Doch schlagen mittlerweile die Betriebsräte Alarm, wie das Handelsblatt schreibt: "Die Audi AG steckt derzeit in einer schwierigen Phase", heißt es demnach in einer gemeinsamen Resolution der deutschen Arbeitnehmervertreter. "Auch wir sehen akuten Handlungsdruck." Ein Manager wird zitiert mit den Worten: "Die Probleme sind gewaltig geworden."
Das Werk ist schlecht ausgelastet. In Neckarsulm werden nicht die gefragten Sportgeländewagen gefertigt, sondern vor allem Limousinen und Kombis. Und die finden immer weniger Käufer. "Die große offene Frage ist für uns: Wird Neckarsulm mitgenommen ins Zeitalter der Elektroautos?", fragt Rolf Klotz, Betriebsratsvorsitzender des Werks, in der Frankfurter Allgemeinen Sonntagszeitung. Der erste elektrische Audi, der E-Tron, wird im Audi-Werk in Brüssel gebaut.

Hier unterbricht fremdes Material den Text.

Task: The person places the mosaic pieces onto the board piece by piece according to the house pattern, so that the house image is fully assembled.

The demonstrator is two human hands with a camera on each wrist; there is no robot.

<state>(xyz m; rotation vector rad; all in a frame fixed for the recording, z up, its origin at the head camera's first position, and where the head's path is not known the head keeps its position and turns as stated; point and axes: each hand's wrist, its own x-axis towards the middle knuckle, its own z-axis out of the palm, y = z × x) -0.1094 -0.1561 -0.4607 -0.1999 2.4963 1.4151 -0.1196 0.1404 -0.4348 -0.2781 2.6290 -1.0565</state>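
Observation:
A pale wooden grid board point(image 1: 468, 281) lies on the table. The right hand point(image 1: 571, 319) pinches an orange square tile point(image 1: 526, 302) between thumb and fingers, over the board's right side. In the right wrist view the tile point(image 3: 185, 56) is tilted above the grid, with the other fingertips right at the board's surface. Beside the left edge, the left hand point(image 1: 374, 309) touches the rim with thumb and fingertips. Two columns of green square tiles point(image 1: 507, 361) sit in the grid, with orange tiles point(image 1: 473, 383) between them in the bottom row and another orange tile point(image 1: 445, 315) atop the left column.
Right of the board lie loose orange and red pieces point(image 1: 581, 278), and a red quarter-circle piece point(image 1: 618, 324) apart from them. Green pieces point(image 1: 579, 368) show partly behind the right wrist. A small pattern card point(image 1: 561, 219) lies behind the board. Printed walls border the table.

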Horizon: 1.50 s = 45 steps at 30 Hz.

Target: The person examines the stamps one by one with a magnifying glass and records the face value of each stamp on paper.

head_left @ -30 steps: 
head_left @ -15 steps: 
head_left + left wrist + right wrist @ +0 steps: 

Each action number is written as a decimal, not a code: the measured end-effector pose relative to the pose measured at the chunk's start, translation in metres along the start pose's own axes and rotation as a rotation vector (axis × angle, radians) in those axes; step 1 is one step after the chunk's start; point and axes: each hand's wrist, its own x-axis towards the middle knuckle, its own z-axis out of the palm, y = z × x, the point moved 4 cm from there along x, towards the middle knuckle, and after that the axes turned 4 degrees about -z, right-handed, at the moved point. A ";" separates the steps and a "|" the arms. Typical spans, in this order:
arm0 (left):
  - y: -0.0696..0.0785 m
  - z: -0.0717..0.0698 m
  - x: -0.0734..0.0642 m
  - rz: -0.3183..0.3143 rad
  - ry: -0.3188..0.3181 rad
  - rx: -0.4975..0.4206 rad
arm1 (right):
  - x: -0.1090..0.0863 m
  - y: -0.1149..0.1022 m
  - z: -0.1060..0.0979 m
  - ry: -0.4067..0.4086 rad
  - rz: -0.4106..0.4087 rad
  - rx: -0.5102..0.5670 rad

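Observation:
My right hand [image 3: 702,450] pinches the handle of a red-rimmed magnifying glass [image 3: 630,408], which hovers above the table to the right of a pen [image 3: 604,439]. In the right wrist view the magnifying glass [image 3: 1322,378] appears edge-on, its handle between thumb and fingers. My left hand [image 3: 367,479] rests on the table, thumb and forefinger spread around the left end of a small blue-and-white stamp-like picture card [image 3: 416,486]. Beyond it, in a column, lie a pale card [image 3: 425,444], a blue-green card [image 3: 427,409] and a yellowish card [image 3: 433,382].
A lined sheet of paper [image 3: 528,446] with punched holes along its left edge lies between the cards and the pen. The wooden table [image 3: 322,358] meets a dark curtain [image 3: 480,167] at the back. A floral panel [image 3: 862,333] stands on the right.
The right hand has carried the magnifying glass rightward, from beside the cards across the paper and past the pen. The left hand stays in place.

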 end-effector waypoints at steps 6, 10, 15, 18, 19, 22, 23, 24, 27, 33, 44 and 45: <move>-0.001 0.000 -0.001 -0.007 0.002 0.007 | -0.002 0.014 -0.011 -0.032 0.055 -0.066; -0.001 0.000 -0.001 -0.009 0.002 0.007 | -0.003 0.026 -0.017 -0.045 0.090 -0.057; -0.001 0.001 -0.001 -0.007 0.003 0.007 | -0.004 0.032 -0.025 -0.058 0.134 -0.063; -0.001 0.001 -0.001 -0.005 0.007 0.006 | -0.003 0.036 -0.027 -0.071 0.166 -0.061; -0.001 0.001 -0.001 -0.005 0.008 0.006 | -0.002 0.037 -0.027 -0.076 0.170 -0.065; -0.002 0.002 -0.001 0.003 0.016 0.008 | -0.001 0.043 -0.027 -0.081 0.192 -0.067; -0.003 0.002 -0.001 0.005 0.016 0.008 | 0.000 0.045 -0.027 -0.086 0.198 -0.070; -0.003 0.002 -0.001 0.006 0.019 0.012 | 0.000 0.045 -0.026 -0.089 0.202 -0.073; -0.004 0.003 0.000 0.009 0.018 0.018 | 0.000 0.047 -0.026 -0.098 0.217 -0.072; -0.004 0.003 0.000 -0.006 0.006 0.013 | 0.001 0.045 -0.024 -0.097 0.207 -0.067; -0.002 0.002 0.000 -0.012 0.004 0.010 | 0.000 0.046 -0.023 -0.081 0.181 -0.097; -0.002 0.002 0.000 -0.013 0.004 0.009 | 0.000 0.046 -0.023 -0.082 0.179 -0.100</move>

Zwar will Audi in den kommenden Jahren eine Vielzahl elektronischer Modelle auf den Markt bringen, noch ist laut FAS aber unklar, ob die auch in Neckarsulm gebaut werden. "Ohne eine klare Perspektive geben wir uns nicht zufrieden", zitiert das Blatt den Betriebsratschef, der "konkrete Investitionsbeschlüsse für unser Werk" fordert. In den nächsten Wochen rechnet er demnach mit einer Entscheidung. Fällt sie gegen Neckarsulm aus, halten Beobachter das für den Anfang vom Ende der Fabrik. "Die Stimmung kippt, die Wut der Leute wächst", wird ein Mitarbeiter zitiert. Auf einer Betriebsversammlung vor zwei Wochen soll es Buhrufe gegen das Management gegeben haben.

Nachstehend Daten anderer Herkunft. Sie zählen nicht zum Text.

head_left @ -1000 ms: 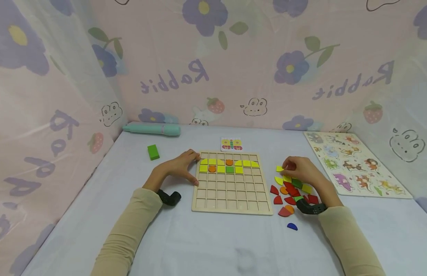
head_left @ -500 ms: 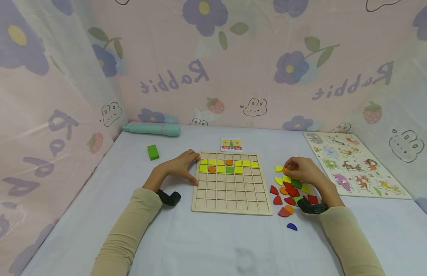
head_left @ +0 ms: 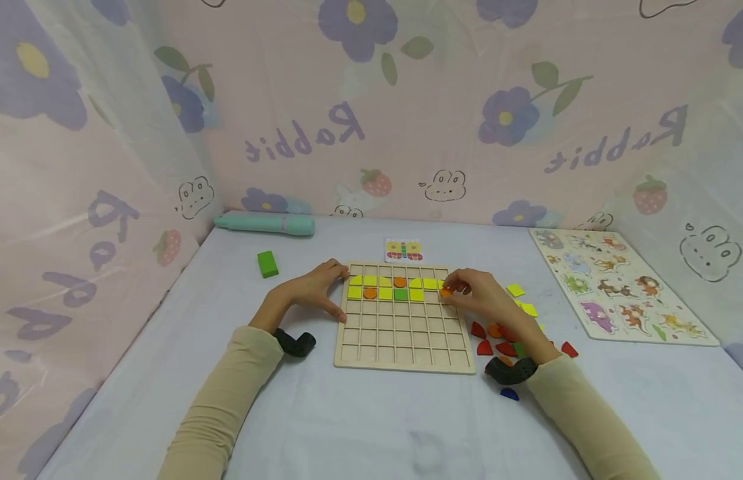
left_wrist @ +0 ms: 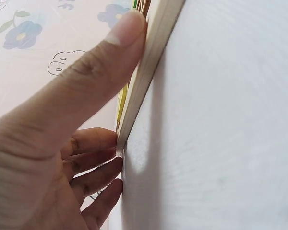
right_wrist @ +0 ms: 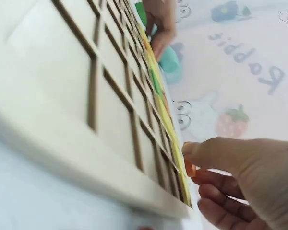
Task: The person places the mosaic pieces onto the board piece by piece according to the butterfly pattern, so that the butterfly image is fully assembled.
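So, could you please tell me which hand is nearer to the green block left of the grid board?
Left. The left hand is just right of the green block, touching the grid board; the right hand is at the board's opposite side, pinching an orange piece.

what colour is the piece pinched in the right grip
Orange; the piece in the right grip shows best in the right wrist view.

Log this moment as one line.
left hand: touches grid board, left edge | right hand: pinches orange piece at board's right side | picture card: beyond board
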Tool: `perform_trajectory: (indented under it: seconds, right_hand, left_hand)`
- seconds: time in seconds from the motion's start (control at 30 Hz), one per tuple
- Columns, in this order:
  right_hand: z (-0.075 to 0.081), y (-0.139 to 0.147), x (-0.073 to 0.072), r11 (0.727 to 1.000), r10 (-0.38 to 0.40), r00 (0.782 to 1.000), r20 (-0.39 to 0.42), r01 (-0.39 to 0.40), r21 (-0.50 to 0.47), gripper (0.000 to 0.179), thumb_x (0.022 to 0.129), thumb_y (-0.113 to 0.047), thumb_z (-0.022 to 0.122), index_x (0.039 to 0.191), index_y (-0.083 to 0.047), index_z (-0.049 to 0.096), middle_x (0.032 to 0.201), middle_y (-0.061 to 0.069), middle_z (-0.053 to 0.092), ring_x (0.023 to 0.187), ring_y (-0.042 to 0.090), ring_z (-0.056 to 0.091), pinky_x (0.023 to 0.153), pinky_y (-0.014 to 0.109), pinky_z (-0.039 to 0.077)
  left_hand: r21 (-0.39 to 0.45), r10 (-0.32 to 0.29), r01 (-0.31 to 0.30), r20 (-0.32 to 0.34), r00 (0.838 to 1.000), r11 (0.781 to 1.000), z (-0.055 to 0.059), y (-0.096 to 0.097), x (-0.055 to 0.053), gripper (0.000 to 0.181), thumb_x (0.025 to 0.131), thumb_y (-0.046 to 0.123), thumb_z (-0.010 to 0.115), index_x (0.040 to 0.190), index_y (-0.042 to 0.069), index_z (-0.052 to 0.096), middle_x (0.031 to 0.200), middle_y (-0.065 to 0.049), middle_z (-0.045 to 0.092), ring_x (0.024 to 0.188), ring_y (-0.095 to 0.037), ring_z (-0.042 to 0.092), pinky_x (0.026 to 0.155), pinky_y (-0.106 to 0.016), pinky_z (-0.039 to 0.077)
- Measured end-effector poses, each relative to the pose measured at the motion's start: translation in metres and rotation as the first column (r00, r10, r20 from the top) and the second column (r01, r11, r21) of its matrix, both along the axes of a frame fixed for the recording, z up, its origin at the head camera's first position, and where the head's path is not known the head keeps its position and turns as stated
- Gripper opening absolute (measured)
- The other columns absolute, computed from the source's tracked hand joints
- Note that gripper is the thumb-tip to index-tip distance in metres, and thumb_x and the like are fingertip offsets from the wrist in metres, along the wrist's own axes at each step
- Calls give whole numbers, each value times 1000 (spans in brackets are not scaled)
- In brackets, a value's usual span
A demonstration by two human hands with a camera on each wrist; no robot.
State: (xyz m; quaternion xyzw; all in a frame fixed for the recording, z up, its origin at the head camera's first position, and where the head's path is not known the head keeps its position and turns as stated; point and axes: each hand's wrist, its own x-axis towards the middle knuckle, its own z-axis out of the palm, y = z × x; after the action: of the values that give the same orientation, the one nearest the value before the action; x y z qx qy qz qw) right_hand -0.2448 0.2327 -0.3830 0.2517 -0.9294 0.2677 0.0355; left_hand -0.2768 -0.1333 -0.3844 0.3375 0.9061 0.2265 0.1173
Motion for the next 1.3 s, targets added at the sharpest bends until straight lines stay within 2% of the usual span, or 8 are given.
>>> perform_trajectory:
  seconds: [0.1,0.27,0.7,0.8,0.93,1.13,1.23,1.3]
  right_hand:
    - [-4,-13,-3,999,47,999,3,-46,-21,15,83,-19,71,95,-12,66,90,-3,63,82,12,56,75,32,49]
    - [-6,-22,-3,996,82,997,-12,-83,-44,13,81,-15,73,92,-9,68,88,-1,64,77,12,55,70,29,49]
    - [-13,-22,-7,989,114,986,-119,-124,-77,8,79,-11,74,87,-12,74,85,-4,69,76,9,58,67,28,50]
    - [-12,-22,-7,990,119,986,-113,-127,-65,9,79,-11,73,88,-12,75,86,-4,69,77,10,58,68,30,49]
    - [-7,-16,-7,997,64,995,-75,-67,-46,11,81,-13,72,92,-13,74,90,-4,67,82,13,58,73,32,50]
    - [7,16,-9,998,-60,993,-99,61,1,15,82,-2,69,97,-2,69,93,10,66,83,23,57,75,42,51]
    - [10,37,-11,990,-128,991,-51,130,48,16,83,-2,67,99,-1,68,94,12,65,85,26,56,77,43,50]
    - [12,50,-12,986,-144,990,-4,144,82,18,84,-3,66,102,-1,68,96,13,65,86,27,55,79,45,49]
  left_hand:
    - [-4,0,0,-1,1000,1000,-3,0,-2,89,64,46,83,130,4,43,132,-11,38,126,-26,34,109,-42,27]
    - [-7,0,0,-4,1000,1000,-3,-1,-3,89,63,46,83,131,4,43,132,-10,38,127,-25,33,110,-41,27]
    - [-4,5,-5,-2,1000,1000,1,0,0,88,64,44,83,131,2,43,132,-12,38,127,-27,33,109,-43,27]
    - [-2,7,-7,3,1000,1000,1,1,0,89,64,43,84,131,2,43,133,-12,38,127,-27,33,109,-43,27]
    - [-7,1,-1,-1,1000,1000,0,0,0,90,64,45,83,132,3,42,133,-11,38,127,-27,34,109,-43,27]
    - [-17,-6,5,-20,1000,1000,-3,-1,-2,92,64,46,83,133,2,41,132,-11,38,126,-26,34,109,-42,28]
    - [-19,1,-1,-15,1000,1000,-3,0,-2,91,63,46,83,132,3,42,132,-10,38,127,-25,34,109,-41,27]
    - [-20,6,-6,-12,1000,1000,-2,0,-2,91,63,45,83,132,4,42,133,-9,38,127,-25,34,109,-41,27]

Audi hat derzeit zu kämpfen. Im dritten Quartal hat die VW-Tochter weniger Autos verkauft. Am vergangenen Donnerstag korrigierte Audi seine Prognose leicht nach unten. Die Auslieferungen im Gesamtjahr dürften nur leicht über dem - schwachen - Wert des Vorjahrs liegen. Finanzvorstand Alexander Seitz sagte: "2019 wird kein Rekordjahr, aber der Audi-Konzern steht solide da."
Zwischen Juli und September lieferte Audi knapp 451.000 Autos aus - 8000 weniger als im dritten Quartal des Vorjahrs. Der Umsatz sank um eine halbe Milliarde auf 12,6 Milliarden Euro. Für das Gesamtjahr peilt Audi einen leichten Umsatzanstieg an. Der Betriebsgewinn stieg im dritten Quartal auf 938 Millionen Euro. Lässt man das im Vorjahresquartal verhängte Dieselskandal-Bußgeld über 800 Millionen Euro außer acht, entspricht das einem Zuwachs von 28 Millionen Euro.
Investitionen für E-Autos und neue Technologien sowie der amerikanisch-chinesische Handelskonflikt belasten Audi. Ebenso wie Neckarsulm ist auch das andere deutsche Werk in Ingolstadt nicht ausgelastet. Audi-Chef Bram Schot will 22 Milliarden Euro einsparen, um das Unternehmen wieder profitabler zu machen. Bis zum Jahresende strebt Audi eine Vereinbarung mit dem Betriebsrat an.